Ириней писал, что Иоанн действительно хотел распространением своего Евангелия истребить заблуждение, которое сеяли среди людей Керинт и намного раньше Керинта распространяли те, кого называли николаитами. Это была секта, отделившаяся от так называемых гностиков. Иоанн желал их смутить и убедить их, что существует лишь один Бог, Который сотворил все своим Словом
.
Иоанн скончался, вероятно, в 101 г., в царствование Траяна, в возрасте примерно 90 лет
. Известно, что он напряженно работал над своими текстами. После его кончины один из его близких «отредактировал» окончательную версию его Евангелия, добавив в подходящих для этого местах примечания, окончания текстов и варианты бесед, которые обнаружил в папирусах. Он не хотел ничего потерять из написанного «возлюбленным учеником», однако не осмелился сделать стыки в местах своих добавок незаметными
. Это наилучшее объяснение для дополнений, дублирования и почти дублирования, которые мы сейчас замечаем в тексте Евангелия
.
4. Историчность Евангелий
Община — творец?
Нужно признать, что сомнение и недоверие были доведены до абсурда. Многие исследователи, не имея доказательств в свою пользу, считали Евангелия в высшей степени недостоверными источниками, которые нужно полностью отвергнуть. Властитель дум этих авторов, Рудольф Бультман, в начале XX в. видел в Евангелиях плоды воображения, позднейшие вымыслы общин, созданные в ответ на вызовы, с которыми эти общины столкнулись («Только община является творцом», — резко заявил он). После его разрушительной работы подлинными стали считать лишь очень малое количество изречений Иисуса.
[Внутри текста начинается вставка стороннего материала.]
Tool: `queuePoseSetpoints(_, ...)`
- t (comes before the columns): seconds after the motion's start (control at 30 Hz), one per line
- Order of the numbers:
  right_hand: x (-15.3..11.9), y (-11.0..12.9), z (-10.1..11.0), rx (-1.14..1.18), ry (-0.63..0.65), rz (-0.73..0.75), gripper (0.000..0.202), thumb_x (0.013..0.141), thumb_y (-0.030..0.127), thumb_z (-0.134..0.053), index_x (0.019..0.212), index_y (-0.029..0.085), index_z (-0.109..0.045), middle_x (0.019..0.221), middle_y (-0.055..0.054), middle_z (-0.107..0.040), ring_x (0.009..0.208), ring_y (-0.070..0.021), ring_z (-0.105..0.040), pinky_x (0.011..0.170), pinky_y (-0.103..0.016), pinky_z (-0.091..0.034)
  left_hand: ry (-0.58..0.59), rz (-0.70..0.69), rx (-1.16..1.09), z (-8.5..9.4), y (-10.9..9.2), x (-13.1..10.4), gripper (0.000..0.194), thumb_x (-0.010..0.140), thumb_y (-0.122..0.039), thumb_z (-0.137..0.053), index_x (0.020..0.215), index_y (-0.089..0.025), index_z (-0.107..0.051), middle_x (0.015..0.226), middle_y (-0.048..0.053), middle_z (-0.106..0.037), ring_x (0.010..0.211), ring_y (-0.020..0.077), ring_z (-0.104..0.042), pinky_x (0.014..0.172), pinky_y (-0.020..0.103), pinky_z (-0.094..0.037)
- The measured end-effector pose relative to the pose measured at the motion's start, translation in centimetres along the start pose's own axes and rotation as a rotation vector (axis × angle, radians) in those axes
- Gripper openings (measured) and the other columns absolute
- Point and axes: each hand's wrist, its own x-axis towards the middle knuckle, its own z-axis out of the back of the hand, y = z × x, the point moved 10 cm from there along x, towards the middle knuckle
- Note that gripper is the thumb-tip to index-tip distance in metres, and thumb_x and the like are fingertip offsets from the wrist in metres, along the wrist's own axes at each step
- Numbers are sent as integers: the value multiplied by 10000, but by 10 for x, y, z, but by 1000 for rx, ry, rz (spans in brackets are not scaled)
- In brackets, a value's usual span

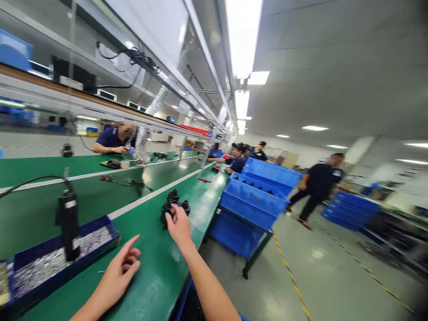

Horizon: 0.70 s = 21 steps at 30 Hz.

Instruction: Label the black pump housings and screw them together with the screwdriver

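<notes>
My right hand (179,225) reaches over a small cluster of black moulded parts (173,195) on the green bench (150,249). Its thumb and fingers close on one of them; the exact grip is partly hidden behind the fingers. My left hand (119,273) hovers over the near bench, holding nothing, with the index finger stretched out and the others loosely curled. Left of it lies a dark blue tray (112,240) full of small shiny metal pieces, possibly screws. A black power screwdriver (68,223) hangs upright over that tray.
Blue bins (254,200) on a wheeled cart stand along the bench's right side. A red tool (203,180) and a cable (137,186) lie further up. One person (115,138) works across the bench, others sit beyond, and another person (319,183) walks at right.
</notes>
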Motion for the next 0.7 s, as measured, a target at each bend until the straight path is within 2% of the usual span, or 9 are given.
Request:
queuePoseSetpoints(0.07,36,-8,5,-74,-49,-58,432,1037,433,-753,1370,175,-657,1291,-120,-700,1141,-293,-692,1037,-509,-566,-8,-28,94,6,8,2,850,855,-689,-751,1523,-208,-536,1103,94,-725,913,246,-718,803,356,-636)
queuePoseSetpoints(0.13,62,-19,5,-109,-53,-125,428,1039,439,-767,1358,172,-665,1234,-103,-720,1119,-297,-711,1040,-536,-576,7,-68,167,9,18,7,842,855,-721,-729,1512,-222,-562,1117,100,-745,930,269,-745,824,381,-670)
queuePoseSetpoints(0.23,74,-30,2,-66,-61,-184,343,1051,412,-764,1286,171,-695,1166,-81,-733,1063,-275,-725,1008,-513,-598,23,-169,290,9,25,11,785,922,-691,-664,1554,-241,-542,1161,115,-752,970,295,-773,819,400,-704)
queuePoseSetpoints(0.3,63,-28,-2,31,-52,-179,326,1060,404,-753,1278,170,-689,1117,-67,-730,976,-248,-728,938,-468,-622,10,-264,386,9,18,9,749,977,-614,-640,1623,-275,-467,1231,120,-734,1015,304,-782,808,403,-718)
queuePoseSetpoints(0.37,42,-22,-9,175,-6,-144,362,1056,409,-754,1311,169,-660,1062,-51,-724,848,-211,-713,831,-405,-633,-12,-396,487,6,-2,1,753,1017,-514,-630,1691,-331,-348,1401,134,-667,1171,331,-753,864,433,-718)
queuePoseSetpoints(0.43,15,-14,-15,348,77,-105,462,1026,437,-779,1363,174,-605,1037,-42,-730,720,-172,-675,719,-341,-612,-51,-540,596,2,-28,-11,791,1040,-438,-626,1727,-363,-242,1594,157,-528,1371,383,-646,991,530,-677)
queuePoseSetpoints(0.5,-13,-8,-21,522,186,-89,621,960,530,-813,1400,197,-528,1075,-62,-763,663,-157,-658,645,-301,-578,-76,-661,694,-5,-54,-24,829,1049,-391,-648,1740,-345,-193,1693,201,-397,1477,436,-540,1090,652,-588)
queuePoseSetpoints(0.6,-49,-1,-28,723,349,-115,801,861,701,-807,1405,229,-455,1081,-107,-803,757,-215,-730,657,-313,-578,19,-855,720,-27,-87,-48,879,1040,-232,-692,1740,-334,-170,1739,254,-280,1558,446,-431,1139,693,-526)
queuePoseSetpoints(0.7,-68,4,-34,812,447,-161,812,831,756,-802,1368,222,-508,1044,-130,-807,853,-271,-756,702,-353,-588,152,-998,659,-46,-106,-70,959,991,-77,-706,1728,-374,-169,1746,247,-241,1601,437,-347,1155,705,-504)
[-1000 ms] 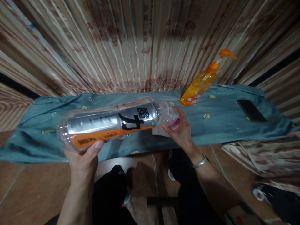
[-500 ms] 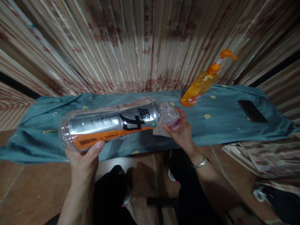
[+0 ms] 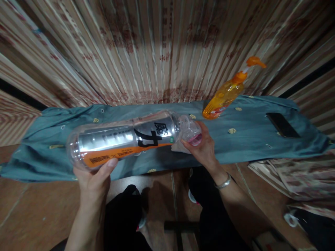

Многие современные экзегеты, не соглашаясь со всеми выводами Бультмана, сохраняют его подход к анализу текстов, разрывая текст на целостные по смыслу отрывки-перикопы и рассекая его скальпелем в поисках все более ранних «редакционных слоев». Так за несколько десятилетий исследователи пришли от одной крайности к другой — начав с пугливого отказа от малейшей критики, закончили недоверием ко всему. Историк воздержится от такого радикального методологического скептицизма, хотя всюду станет применять метод исторической критики.